Not that different to my usual one when I’m working from home. I get up around 7.00am and do 20 minutes of stretches followed by either 40 minutes of pilates, a run or a bike ride. Then I have breakfast, read the Times followed by the Mail sidebar of shame, then finally around 10.30am, I get down to work.

Have you got dressed today?
Always. It’s a short step from not getting dressed to sitting with unbrushed hair in your dressing gown all day, watching Mrs Maisel and using biscuits to spoon Ben & Jerry’s straight from the tub. I know this to be true.

How has your working week changed since Covid-19 hit?
I used to go into the News UK offices 3 days a week, now I don’t. I never thought I’d miss waiting for the lift up to my office on the 10th floor, but I do. Now everything is video conferencing, Slack chats and Google doc brain storms. It’s exhausting, but also a time of real creativity. We’re getting some really interesting insights into consumer interests and behaviour: for example, the Times readership has increased by 30% as people want more (and reliable) news. But inevitably that traffic is online, so it’s thinking about how to use digital to tell interesting stories in a new way. And cutting through the deafening digital noise.

What are the current plans for filling your pages?
As a freelance (for The Times and Mail on Sunday) it’s about suggesting interesting UK angles, and aspirational armchair travel ideas. From a commercial perspective it’s coming up with short and long-term strategies to help the travel industry recover.

What does a work lunch look like these days?
A bowl of Heinz tomato soup at my kitchen table over a Zoom or Google-hangout chat. And muting the mic occasionally to tell my husband: No, he can’t come in and boil the kettle, and can he *please* strip off his training gear in another room.

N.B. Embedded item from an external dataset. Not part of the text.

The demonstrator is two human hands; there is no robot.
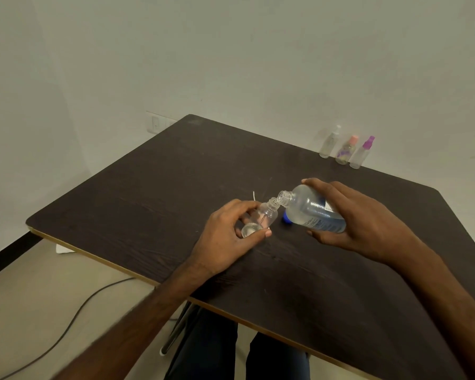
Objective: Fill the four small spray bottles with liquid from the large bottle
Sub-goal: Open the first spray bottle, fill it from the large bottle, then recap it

What’s the biggest challenge for your desk/publication right now?
The downturn in advertising: when Covid-19 hit, advertising fell through the floor. But as the country adapts to this ‘new normal’ – working from home, social-distancing, weekly applause thanking the NHS – companies are starting to see their roles in it. Whether that’s the supermarkets maintaining food supplies, Joe Wicks keeping us fit, or the boom in streamed edu-tainment. We’re starting to see advertising lift as a result.

Has anything positive come out of this?
I’ve been on a number of video conferences along with other journalists, PRs and travel companies. And it’s been genuinely heartening to see individuals and organisations across the travel industry coming together to offer support, also to try and find a way through this terrible situation. Seeing so much passion, strength and experience has been humbling, it’s made me value our industry even more.

What’s your top tip for PRs right now?
Look at other PRs’ releases, then write about something different. I think we’ve reached peak drone video footage, but what else could be an interesting digital story?

What’s your comeback plan?
Listen closely, think creatively, act fast.